Important aspects of prescribing information relevant to primary healthcare are covered in this section specifically for the drugs recommended in this CKS topic. For further information on contraindications, cautions, drug interactions, and adverse effects, see the electronic Medicines Compendium (eMC) (http://emc.medicines.org.uk), or the British National Formulary (BNF) (www.bnf.org).
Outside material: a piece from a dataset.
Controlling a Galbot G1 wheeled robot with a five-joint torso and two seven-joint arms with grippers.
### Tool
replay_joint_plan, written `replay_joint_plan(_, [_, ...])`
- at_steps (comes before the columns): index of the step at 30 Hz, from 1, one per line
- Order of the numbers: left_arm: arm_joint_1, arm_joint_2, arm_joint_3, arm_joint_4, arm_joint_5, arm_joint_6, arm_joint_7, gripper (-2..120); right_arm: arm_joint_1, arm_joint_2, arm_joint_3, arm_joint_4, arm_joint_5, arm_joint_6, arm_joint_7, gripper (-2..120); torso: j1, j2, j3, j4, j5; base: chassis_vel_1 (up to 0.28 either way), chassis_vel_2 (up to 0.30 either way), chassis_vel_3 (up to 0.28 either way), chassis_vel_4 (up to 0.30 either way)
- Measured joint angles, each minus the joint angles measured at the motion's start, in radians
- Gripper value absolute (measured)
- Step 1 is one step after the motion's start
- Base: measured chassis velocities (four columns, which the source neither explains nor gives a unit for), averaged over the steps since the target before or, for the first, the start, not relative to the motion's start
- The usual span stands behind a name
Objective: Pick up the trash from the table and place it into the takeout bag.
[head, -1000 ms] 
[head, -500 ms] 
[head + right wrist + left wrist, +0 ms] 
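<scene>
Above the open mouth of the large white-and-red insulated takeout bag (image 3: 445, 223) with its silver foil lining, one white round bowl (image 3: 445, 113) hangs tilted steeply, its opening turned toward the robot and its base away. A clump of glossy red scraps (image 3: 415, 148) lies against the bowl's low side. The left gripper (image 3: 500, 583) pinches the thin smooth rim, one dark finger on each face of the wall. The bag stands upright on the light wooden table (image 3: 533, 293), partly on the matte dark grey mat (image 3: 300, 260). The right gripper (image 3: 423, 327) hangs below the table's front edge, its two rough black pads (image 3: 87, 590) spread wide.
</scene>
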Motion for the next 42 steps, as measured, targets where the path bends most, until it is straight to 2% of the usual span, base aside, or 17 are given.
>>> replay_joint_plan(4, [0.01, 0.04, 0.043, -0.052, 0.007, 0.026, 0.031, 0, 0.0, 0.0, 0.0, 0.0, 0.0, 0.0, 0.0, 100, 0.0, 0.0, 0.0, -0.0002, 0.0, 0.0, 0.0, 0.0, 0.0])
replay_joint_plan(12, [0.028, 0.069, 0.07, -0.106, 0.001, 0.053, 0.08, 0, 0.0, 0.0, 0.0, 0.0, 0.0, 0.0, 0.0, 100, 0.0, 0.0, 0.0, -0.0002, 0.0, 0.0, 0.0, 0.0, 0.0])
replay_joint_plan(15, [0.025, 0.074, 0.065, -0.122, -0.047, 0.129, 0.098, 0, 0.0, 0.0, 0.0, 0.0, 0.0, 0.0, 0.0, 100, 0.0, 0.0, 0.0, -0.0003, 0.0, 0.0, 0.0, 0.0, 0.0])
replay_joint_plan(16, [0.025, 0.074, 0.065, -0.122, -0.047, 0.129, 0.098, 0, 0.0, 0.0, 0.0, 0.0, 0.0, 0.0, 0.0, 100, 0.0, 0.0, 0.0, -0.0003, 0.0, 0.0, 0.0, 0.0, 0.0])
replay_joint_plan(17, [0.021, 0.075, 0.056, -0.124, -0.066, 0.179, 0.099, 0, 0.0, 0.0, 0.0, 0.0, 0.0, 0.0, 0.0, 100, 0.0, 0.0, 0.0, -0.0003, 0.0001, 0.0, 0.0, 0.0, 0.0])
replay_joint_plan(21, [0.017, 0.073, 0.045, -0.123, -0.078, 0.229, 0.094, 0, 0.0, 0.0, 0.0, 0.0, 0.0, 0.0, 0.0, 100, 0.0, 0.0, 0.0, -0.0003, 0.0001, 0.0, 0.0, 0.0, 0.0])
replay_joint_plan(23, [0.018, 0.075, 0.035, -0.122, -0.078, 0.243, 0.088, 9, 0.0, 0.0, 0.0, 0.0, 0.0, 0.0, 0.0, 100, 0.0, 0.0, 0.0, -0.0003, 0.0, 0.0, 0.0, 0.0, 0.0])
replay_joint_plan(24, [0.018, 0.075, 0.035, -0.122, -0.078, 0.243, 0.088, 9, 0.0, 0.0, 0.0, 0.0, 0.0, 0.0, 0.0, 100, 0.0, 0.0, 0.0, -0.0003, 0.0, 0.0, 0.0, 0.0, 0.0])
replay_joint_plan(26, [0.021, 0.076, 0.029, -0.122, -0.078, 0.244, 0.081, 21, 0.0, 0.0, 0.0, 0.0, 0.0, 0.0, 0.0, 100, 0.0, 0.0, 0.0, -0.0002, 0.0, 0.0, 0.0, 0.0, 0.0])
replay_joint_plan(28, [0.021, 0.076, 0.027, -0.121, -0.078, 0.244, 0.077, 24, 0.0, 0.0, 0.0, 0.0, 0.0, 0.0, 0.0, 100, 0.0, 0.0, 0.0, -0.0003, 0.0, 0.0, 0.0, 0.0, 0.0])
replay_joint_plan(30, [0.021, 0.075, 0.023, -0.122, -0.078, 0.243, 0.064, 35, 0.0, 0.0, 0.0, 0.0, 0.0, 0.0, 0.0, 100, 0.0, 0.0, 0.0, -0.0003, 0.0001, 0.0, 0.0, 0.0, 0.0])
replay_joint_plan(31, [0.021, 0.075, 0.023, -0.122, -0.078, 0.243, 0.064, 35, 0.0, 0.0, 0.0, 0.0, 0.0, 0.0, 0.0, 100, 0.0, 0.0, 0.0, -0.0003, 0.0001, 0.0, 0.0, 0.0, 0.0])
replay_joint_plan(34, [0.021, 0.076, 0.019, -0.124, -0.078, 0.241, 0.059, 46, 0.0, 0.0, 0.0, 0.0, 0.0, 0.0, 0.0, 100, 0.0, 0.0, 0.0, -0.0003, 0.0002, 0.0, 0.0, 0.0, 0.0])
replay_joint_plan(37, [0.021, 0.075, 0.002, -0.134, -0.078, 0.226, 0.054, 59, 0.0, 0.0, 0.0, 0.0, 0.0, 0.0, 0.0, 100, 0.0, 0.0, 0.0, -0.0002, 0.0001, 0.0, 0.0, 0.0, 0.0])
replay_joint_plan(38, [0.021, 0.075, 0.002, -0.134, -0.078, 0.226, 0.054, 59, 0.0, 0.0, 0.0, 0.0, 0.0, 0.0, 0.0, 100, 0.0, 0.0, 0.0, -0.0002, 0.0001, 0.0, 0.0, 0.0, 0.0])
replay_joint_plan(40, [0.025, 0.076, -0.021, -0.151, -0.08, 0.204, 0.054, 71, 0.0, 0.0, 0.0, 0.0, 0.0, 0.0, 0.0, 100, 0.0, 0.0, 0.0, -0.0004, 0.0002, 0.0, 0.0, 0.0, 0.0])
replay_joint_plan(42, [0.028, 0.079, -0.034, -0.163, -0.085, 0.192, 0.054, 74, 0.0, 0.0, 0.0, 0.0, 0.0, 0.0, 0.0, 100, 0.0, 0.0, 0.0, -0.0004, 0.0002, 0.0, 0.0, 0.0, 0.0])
• Inhaled short-acting beta₂-agonists should be used as required unless an individual has shown to benefit from regular use:
• As-required use of short-acting beta₂-agonists is at least as effective as regular administration [SIGN and BTS, 2009] and is less likely to result in tolerance.
• Inhaled short-acting beta₂-agonists have minimal adverse effects. Overuse can cause tremor, tension, headache, muscle cramps, and palpitations [BNF 53, 2007]. Hypokalaemia may result from high doses of inhaled beta₂-agonists (or oral beta₂-agonists); this may be potentiated by concomitant treatment with theophylline, corticosteroids, diuretics, and by hypoxia. The Committee on the Safety of Medicines has advised that plasma potassium should be monitored in people with severe asthma [CSM, 1990].
• There is some evidence from post-marketing data and published literature of myocardial ischaemia associated with short-acting beta₂-agonists. The MHRA has issued advice that people with a history of heart disease, including angina or rhythm disturbance, should seek medical advice if symptoms such as shortness of breath or chest pain occur, as these may indicate worsening heart disease [MHRA, 2007].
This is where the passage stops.